Your objective: Below are the entries to work from; restate word for word the portion that opens with the line containing "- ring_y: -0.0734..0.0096" and closes with the line containing "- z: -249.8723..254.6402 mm", keeping both.

Records:

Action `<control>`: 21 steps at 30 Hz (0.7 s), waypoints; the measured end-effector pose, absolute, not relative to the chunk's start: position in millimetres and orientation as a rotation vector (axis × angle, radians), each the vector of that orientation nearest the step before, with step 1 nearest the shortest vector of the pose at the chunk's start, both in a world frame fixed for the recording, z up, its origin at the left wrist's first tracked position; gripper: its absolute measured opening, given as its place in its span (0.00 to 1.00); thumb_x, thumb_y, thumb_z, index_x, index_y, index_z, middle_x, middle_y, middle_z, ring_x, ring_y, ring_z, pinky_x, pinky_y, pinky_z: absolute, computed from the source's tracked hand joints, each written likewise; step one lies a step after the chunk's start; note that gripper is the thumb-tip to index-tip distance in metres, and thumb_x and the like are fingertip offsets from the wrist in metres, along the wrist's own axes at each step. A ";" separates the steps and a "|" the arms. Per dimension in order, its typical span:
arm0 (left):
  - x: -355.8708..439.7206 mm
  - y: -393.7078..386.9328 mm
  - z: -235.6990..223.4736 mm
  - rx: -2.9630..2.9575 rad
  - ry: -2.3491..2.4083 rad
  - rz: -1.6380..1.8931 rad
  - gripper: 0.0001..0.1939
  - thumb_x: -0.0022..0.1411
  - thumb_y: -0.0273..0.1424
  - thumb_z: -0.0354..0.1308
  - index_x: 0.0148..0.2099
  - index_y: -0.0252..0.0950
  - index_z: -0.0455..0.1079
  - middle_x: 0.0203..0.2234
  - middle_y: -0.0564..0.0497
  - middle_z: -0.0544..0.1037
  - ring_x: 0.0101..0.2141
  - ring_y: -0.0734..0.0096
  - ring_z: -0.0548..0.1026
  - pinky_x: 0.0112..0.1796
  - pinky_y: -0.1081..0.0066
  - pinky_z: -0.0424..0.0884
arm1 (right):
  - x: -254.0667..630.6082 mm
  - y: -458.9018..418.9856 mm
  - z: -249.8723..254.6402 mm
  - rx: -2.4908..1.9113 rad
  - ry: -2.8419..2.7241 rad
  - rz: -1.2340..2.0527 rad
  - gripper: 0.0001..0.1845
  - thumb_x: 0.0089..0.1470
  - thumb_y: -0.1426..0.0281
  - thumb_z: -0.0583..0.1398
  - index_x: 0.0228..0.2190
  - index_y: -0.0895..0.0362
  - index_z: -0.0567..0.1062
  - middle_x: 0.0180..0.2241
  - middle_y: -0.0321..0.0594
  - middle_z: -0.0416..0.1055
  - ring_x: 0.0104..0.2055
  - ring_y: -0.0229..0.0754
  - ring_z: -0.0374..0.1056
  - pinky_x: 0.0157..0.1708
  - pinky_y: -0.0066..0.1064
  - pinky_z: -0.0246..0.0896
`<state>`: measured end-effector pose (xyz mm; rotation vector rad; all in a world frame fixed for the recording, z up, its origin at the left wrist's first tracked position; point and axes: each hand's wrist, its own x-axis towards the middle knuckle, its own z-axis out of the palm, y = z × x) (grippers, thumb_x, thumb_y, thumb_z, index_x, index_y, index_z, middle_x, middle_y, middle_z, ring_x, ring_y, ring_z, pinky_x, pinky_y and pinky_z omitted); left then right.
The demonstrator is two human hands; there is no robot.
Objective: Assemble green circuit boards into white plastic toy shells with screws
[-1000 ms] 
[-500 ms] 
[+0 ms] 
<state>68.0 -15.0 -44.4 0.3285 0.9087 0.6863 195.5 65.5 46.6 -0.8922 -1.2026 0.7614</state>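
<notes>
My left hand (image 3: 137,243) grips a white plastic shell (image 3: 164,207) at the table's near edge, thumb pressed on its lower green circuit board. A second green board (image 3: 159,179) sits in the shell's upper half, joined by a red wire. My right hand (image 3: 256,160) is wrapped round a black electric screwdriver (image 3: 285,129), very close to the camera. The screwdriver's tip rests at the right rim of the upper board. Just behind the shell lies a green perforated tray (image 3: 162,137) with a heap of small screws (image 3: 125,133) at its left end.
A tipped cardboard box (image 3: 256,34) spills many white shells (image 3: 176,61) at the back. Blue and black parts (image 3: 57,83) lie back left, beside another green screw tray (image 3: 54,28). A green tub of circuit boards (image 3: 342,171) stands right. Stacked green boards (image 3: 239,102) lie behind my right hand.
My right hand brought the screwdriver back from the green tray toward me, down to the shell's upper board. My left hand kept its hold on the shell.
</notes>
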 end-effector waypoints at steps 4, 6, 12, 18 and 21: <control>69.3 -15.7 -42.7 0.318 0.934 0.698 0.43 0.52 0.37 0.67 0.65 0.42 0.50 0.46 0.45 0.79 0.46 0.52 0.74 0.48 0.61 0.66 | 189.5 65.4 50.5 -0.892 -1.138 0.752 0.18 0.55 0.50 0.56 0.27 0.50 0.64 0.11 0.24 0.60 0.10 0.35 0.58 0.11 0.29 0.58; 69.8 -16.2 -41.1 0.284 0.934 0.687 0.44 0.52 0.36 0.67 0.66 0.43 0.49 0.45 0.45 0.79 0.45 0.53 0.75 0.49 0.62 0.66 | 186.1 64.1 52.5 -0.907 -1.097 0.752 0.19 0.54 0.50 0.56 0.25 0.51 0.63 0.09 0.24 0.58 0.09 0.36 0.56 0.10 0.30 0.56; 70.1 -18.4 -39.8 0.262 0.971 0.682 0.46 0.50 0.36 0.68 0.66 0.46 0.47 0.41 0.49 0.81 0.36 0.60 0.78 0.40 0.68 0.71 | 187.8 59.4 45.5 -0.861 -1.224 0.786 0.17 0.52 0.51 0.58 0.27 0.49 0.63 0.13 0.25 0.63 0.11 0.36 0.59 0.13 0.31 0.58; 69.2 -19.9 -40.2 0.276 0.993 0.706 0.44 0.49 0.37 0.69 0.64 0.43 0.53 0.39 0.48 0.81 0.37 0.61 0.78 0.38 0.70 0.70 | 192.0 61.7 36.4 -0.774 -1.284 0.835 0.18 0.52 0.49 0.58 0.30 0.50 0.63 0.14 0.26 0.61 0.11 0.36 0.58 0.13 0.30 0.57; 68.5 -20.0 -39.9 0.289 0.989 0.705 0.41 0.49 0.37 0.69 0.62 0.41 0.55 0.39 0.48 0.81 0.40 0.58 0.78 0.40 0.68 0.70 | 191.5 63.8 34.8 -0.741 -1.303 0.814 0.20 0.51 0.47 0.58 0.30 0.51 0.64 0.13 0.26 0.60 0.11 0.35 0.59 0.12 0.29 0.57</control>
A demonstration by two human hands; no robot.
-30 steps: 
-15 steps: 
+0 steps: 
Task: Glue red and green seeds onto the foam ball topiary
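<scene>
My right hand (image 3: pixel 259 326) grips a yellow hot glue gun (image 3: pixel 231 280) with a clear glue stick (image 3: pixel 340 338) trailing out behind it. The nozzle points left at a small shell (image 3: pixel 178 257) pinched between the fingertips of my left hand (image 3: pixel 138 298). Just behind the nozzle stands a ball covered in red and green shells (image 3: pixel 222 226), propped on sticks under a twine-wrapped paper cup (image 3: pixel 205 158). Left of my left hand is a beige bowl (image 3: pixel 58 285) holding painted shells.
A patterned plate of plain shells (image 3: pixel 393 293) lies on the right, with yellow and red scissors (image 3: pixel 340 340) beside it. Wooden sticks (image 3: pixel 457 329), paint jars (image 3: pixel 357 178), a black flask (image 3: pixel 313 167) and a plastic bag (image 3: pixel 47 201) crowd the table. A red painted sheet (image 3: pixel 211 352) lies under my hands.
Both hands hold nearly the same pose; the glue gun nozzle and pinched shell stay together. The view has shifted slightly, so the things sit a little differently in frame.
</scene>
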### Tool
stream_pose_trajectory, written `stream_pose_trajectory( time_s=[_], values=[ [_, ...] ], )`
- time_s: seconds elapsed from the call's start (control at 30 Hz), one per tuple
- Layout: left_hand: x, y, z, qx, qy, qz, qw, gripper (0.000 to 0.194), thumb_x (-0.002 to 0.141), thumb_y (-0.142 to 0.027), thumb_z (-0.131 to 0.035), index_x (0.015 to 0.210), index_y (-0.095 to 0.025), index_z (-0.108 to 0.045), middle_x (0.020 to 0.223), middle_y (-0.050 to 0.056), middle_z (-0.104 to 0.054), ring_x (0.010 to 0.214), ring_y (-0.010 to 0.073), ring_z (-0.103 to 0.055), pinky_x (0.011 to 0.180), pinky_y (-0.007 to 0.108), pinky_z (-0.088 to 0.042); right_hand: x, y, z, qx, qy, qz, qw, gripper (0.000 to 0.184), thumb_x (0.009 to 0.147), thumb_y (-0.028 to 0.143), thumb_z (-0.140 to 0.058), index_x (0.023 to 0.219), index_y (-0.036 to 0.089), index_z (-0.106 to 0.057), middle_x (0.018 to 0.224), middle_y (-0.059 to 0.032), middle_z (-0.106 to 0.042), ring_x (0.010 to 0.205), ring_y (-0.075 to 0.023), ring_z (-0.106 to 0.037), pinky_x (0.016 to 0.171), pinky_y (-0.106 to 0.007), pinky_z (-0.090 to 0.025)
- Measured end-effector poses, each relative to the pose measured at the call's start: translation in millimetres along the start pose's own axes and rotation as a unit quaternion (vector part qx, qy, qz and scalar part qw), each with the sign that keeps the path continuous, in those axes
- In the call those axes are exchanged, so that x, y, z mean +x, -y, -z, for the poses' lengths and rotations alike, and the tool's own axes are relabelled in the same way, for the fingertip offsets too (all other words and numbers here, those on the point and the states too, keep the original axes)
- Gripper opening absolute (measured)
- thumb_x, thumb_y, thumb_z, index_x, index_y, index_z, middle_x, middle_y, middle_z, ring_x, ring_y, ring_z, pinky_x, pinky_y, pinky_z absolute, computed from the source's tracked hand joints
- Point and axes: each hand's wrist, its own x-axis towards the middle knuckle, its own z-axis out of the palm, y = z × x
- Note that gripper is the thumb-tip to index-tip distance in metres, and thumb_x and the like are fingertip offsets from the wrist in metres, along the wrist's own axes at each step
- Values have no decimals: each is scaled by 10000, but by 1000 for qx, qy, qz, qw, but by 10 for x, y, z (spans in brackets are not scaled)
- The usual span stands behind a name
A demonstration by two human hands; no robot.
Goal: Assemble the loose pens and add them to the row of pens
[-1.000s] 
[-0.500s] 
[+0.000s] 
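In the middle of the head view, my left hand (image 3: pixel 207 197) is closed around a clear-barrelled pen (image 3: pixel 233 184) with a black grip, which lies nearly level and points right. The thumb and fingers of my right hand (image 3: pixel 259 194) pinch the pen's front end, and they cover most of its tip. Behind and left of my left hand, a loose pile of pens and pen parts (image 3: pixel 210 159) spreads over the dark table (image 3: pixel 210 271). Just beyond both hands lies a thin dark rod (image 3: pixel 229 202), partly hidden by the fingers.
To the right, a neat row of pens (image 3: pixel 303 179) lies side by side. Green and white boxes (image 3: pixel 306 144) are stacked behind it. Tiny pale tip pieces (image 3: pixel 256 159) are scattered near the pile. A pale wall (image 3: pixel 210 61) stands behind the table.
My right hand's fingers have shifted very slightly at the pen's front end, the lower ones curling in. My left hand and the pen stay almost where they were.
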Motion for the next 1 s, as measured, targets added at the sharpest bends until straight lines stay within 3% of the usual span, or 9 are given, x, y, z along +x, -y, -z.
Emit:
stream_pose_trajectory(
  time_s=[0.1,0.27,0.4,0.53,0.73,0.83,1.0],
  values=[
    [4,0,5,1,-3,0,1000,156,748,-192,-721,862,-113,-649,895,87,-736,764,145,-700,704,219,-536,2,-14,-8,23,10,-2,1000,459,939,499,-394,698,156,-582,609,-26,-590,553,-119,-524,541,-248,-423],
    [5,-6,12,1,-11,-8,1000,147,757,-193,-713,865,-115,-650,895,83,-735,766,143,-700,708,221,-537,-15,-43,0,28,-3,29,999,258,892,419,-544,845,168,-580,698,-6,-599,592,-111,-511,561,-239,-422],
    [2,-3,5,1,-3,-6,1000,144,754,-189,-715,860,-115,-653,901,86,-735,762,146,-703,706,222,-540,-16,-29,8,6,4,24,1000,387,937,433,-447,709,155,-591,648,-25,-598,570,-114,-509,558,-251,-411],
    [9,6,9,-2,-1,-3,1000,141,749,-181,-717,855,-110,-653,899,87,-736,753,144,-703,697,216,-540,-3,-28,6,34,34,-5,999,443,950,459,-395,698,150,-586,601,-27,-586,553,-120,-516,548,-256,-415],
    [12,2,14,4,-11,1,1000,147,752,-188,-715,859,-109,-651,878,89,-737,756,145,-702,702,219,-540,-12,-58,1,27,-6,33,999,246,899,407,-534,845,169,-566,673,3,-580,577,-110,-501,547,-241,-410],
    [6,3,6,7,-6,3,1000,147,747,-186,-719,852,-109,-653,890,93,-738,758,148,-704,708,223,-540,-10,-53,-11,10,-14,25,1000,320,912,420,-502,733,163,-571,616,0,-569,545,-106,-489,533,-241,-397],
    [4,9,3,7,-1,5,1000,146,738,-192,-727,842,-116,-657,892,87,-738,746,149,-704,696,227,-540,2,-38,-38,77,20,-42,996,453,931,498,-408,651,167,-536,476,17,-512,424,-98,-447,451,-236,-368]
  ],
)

Task answer:
  - ring_y: -0.0734..0.0096
  - ring_z: -0.0548..0.1026
  - pinky_x: 0.0112..0.1796
  - pinky_y: -0.1081..0.0066
  - pinky_z: -0.0424..0.0884
arm1 (right):
  - x: -254.0667..630.6082 mm
  - y: -458.9018..418.9856 mm
  - z: -249.8723..254.6402 mm

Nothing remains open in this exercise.